* [GOAL OF THE EXERCISE]: Please set down exactly the lines from the one that contains "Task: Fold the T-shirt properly" through the end of the material, leaving out every picture.

* [GIVEN DATA]:
------------------------------------------------------------
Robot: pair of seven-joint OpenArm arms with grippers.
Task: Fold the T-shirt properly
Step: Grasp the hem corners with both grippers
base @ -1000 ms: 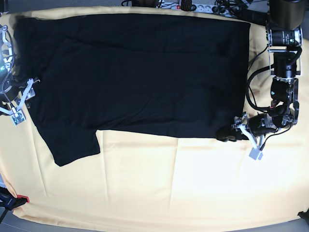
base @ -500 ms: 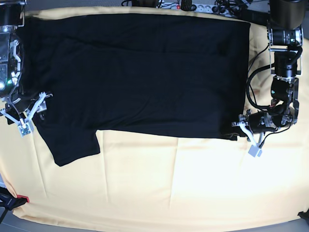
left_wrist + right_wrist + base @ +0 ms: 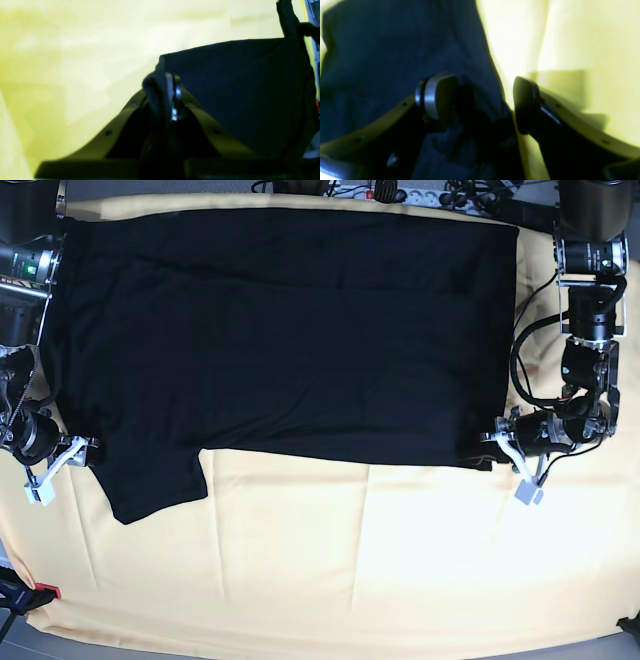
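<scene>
Right tool first, over on the base view's left: we see its jaws spread wide at the edge of the T-shirt, just by the sleeve. From the right wrist camera, one pad sits over the black fabric and the other pad over the yellow cloth, with the shirt's edge running between them. We see nothing pinched there.

Moving across, we have the T-shirt lying flat and spread out on the cloth-covered tabletop, plain black side up, filling the upper part of the base view. Its sleeve juts down toward the near left. A few soft creases run across the body. The near half of the cloth lies bare in front of the shirt.

Now the far right: left tool sits at the shirt's near right corner, low to the tabletop. In the left wrist view we see its jaws pressed together, with a bunched fold of black fabric pinched between them. The rest of the shirt stretches away from the grip, and the yellow cloth fills that view's left side.

Cables and a power strip lie along the far edge.
</scene>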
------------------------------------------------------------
* [RESPONSE]:
Task: Fold the T-shirt properly
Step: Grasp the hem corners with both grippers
base @ -1000 ms: 
base @ -500 ms: 
left_wrist + right_wrist + base @ +0 ms: 
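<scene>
Right tool first, over on the base view's left: we see its jaws spread wide at the edge of the T-shirt, just by the sleeve. From the right wrist camera, one pad sits over the black fabric and the other pad over the yellow cloth, with the shirt's edge running between them. We see nothing pinched there.

Moving across, we have the T-shirt lying flat and spread out on the cloth-covered tabletop, plain black side up, filling the upper part of the base view. Its sleeve juts down toward the near left. A few soft creases run across the body. The near half of the cloth lies bare in front of the shirt.

Now the far right: left tool sits at the shirt's near right corner, low to the tabletop. In the left wrist view we see its jaws pressed together, with a bunched fold of black fabric pinched between them. The rest of the shirt stretches away from the grip, and the yellow cloth fills that view's left side.

Cables and a power strip lie along the far edge.
</scene>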

What the exercise asked for is now done.